Passage
If evil doth come upon us--sword, judgment, and pestilence, and famine--we stand before this house, and before Thee, for Thy name <FI>is<Fi> in this house, and cry unto Thee out of our distress, and Thou dost hear and save.
If evil doth come upon us--sword, judgment, and pestilence, and famine--we stand before this house, and before Thee, for Thy name <FI>is<Fi> in this house, and cry unto Thee out of our distress, and Thou dost hear and save.
2 Chronicles 20:7 `Art not Thou our God? Thou hast dispossessed the inhabitants of this land from before Thy people Israel, and dost give it to the seed of Abraham Thy friend to the age,
2 Chronicles 20:8 and they dwell in it, and build to Thee in it a sanctuary for Thy name, saying,
2 Chronicles 20:9 If evil doth come upon us--sword, judgment, and pestilence, and famine--we stand before this house, and before Thee, for Thy name <FI>is<Fi> in this house, and cry unto Thee out of our distress, and Thou dost hear and save.

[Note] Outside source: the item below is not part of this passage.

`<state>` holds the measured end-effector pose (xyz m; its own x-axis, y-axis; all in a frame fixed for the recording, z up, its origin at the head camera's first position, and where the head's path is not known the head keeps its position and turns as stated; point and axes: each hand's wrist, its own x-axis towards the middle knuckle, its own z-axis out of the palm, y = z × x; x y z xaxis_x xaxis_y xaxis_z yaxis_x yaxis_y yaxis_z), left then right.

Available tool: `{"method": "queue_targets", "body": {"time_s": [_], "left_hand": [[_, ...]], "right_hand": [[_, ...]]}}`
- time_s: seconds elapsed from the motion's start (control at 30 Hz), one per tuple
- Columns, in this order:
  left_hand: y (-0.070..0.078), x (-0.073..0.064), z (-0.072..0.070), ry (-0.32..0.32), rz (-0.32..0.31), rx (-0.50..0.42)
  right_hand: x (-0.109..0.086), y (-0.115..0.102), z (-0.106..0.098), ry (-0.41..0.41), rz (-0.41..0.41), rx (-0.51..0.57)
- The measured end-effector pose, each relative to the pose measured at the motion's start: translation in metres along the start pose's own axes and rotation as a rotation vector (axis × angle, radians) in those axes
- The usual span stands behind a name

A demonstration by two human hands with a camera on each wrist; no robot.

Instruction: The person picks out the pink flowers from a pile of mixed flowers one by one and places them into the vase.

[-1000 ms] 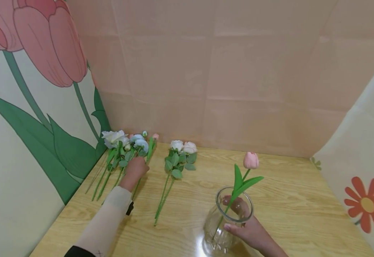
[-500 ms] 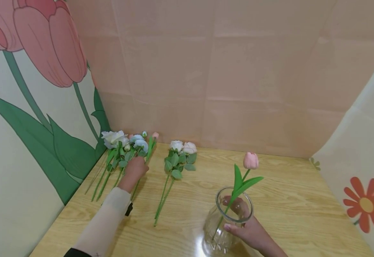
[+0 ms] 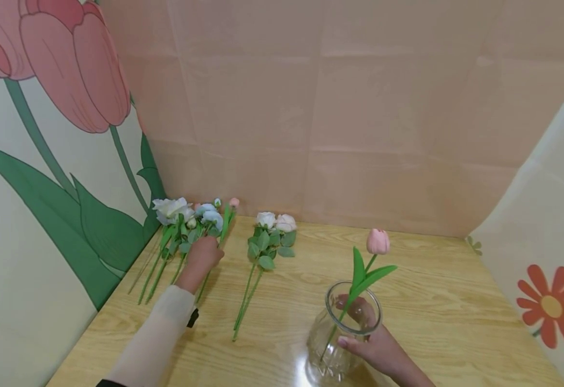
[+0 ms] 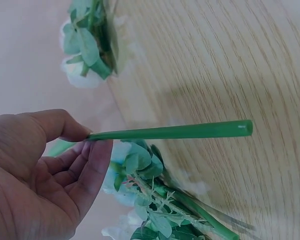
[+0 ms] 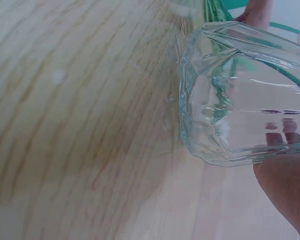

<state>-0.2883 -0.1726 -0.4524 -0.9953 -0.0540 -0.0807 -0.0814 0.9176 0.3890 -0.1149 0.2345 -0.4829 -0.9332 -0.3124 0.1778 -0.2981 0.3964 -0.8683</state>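
At the left of the head view, my left hand (image 3: 203, 255) reaches over a row of flowers. Its thumb and fingertips pinch the green stem (image 4: 190, 131) of a pink tulip (image 3: 234, 203), whose cut end points away from the hand in the left wrist view. My right hand (image 3: 380, 349) grips a clear glass vase (image 3: 316, 344), with the thumb near the neck and fingers behind the glass. One pink tulip (image 3: 377, 242) with two green leaves leans in the vase, its bloom above the rim. The faceted vase base shows in the right wrist view.
White flowers (image 3: 169, 208) and blue flowers (image 3: 212, 217) lie close beside the left hand. Two pale roses (image 3: 276, 221) lie in the middle of the wooden table (image 3: 436, 301). A pinkish backdrop (image 3: 383, 107) closes off the back, with printed flower panels at both sides.
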Motion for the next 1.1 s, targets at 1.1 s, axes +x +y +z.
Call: {"method": "queue_targets", "body": {"time_s": [1.1], "left_hand": [[0.009,-0.020,-0.006,0.142,0.095,-0.112]], "right_hand": [[0.002,0.005,-0.001,-0.014,-0.026,0.016]]}}
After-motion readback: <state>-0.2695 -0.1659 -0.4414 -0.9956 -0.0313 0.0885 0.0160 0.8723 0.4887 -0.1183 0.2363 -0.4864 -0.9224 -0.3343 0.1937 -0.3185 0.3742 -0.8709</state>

2 Chronicles 20:10 `And now, lo, sons of Ammon, and Moab, and mount Seir, whom Thou didst not grant to Israel to go in against in their coming out of the land of Egypt, for they turned aside from off them and destroyed them not,
2 Chronicles 20:11 and lo, they are recompensing to us--to come in to drive us out of Thy possession, that Thou hast caused us to possess.
The verse centers on "evil", "doth", "come", "upon", "us--sword", "judgment", "pestilence", and "famine--we". It is saying that the verse draws attention to "evil" and "doth", so its meaning should be read from those terms before moving to application.
The nearby context moves from verse 8's "and they dwell in it and build..." into verse 10's "And now lo sons of Ammon and...", so "evil" and "doth" belong inside that flow. In 2 Chronicles context, the local focus is covenant, worship, and faithfulness.
A plain takeaway is to answer the verse's own emphasis on "evil" and "doth" with trust shaped by these words, not by a vague optimism outside the passage.